Carnage or Confidence?

Two historic speeches, President Trump’s inauguration address and Chinese president Xi Jinping’s World Economic Forum address, could not have been starker in contrast. 

Here in the United States, last Friday Donald John Trump was sworn in as America’s 45th president.

His inauguration address was among the most disquieting in history. True to the narrative of his presidential campaign, he excoriated America’s ruling class and the forces of globalization.

“For too long, a small group in our nation’s capital has reaped the rewards of government while the people have borne the cost. Washington flourished, but the people did not share in its wealth.” Rather, asserted the president, most of America has endured hardships including “mothers and children trapped in poverty in our inner cities” and “rusted out factories scattered like tombstones across the landscape.”

What has caused all this anguish? To President Trump, a primary culprit has been globalization. “For many decades, we’ve enriched foreign industry at the expense of American industry … We’ve made other countries rich, while the wealth, strength, and confidence of our country has dissipated over the horizon. One by one, the factories shuttered and left our shores, with not even a thought about the millions and millions of American workers left behind. The wealth of our middle class has been ripped from their homes and then redistributed all across the world.”

Thus was underscored in the rhetorical zenith of his speech: “This American carnage stops right here and right now.”

Historians may one day juxtapose President Trump’s inauguration address with China’s President Xi’s plenary address before the World Economic Forum in Davos just 72 hours before. The contrast in message, tone, and venue could not have been starker.

Speaking in front of hundreds of CEOs, diplomats, and other architects of the global economy so reviled by President Trump, President Xi argued forcefully for precisely that architecture. He first acknowledged economic anxiety. With “poverty, unemployment, and widening income gap [that] have all added to the uncertainties of the world, many people feel bewildered and wonder: What has gone wrong with the world?”

But then President Xi declared his main message. “The point I want to make is that many of the problems troubling the world are not caused by economic globalization.” Rather, he went on to extol its virtues: “Economic globalization has powered global growth and facilitated movement of goods and capital, advances in science, technology, and civilization, and interactions among peoples.”

President Xi went on to warn against isolationist, selfish tendencies. “Countries should view their own interest in the broader context and refrain from pursuing their own interests at the expense of others. We should not retreat into the harbor whenever we encounter a storm or we will never reach the opposite shore.” Indeed, he argued that such attempts at retreat are futile. “Whether you like it or not, the global economy is the big ocean that you cannot escape from … Pursuing protectionism is like locking oneself in a dark room. While wind and rain may be kept outside, the dark room will also block light and air. No one will emerge a winner in a trade war.”

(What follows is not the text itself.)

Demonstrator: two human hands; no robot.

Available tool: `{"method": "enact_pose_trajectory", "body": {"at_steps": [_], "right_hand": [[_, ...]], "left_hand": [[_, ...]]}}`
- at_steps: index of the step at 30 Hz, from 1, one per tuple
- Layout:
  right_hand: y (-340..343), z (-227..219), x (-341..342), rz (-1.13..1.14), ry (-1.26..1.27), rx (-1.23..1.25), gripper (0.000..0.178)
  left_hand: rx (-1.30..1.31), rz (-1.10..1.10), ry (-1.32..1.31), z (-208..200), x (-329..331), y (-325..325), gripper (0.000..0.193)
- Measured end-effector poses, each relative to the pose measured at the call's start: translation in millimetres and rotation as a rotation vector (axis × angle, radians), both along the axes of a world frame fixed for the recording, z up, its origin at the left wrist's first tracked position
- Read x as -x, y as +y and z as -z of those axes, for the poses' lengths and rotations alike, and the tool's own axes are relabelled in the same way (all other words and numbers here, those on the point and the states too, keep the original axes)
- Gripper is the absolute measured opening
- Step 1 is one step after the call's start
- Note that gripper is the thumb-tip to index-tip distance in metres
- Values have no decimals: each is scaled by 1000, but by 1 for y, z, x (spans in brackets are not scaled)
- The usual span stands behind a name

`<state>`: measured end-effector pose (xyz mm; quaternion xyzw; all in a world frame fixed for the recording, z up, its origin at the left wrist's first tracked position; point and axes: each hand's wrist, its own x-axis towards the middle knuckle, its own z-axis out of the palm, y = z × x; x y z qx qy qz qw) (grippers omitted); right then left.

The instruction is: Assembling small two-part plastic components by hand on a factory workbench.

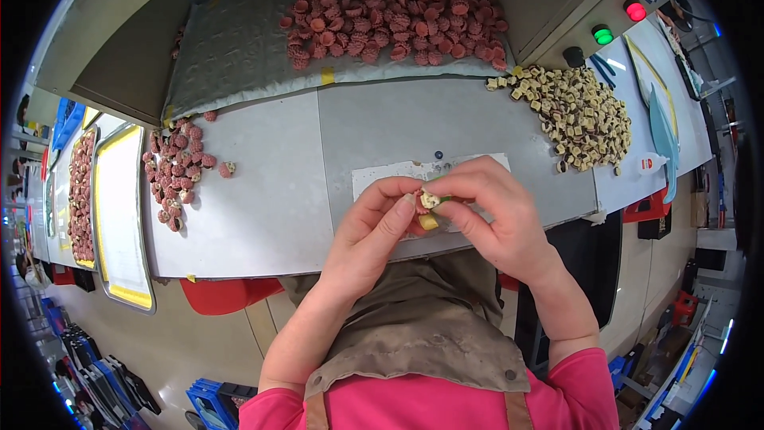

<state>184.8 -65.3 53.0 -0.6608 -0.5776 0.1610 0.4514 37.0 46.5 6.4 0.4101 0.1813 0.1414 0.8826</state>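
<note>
Over the near edge of the work surface, my left hand (370, 232) and my right hand (501, 219) meet with their fingertips together. A small red raspberry-shaped shell is pinched in the left fingers and mostly covered by them. At its opening sits a cream-coloured piece with dark flecks (430, 201), which the right thumb and forefinger press. Something small and yellow (429, 222) shows just below; I cannot tell what it is. Beneath both hands lies a worn white board (382, 177).
Red hollow shells (398, 12) are heaped on the covered shelf ahead. Small cream-and-dark pieces (585, 119) are piled to the right. Filled raspberry-shaped pieces (177, 163) lie at the left, beside a yellow-edged tray (123, 215). A green button (602, 35) glows at upper right.
</note>
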Motion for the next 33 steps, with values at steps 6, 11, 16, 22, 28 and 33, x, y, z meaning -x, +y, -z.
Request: {"method": "enact_pose_trajectory", "body": {"at_steps": [6,11,16,22,28,33], "right_hand": [[-2,1,6,23,3,-12,24],[-1,9,13,103,151,-17,23],[-3,23,14,155,-193,-169,22],[-6,17,10,98,-118,-110,25],[-4,6,14,115,246,17,29],[-3,9,0,-58,247,132,29]], "left_hand": [[-27,-12,-12,3,0,-2,28],[-249,-145,-6,1,-3,-15,27],[-305,-187,31,-2,-4,-19,28],[-109,-66,33,-2,-4,-8,31],[-64,-53,-41,-6,-4,-6,40],[-53,5,-61,-3,-2,1,46]]}}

Thus did President Xi argue toward his speech’s final sentence: “Let us boost confidence, take actions, and march arm-in-arm toward a bright future.”

Sometime today, take a moment to ponder the historic contrast of these two speeches. President Xi, the leader of the world’s largest communist party, extolled the global economic system before its assembled elites, while the new president of the United States—the country that in the past century did more than any other to conceive of and craft that system—excoriated it. How few years ago would such a contrast have been unthinkable?

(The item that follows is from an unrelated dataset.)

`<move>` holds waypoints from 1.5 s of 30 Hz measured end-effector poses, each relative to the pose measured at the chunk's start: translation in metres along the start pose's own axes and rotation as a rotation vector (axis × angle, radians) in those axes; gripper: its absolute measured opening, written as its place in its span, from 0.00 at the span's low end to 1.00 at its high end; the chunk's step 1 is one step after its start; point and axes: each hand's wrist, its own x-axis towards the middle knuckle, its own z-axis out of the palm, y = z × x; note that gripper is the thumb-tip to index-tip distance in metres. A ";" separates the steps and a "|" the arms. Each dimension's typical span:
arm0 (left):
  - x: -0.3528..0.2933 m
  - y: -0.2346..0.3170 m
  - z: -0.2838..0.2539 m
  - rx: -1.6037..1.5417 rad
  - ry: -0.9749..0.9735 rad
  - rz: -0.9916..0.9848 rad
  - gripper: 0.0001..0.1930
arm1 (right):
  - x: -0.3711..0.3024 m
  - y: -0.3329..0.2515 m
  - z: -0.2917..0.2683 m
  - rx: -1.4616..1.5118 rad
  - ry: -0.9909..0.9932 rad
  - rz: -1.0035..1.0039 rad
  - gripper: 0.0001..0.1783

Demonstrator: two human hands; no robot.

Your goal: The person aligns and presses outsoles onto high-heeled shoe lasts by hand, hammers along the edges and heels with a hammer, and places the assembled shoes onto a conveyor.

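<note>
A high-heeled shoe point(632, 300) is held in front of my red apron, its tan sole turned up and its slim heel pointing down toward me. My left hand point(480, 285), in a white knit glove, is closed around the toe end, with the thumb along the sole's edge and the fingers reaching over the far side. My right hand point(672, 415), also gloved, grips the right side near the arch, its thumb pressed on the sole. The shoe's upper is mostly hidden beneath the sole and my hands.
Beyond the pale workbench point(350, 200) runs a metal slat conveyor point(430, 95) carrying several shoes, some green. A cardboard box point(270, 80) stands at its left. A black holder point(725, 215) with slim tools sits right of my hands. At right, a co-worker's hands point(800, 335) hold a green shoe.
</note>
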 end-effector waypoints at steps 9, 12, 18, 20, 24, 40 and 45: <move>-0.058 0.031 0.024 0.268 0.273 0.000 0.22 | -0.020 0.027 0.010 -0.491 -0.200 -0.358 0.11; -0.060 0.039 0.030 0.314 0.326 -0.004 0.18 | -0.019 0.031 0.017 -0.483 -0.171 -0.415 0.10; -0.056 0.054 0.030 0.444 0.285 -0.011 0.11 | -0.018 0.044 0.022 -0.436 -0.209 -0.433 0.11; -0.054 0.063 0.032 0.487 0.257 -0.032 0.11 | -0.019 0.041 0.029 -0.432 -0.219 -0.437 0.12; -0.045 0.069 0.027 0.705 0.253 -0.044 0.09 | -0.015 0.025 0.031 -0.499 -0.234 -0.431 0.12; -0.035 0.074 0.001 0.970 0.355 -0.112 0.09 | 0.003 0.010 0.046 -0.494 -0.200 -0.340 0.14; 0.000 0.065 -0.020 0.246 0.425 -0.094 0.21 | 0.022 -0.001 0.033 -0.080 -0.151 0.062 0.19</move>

Love Donald Trump or hate him, his message of carnage resonates with many. Current surveys indicate that twice as many Americans think the country is on the wrong track as on the right track, a gap that has been that shockingly wide for years. And, as we have been writing for years, much of Americans’ gloom stems from economic anxiety about too few good jobs at good wages. “Falling incomes for the vast majority of workers is among the gravest problems America faces,” we wrote back in 2014.

And now here we are, with President Trump vowing to finally be the one to solve this problem. “From this day forward, a new vision will govern our land. From this day forward, it’s going to be only America first, America first. Every decision on trade, on taxes, on immigration, on foreign affairs will be made to benefit American workers and American families.”

President Trump’s “America first” would seem to sound to President Xi like an attempt to “retreat into the harbor.” Wow. The year ahead will be nothing if not interesting.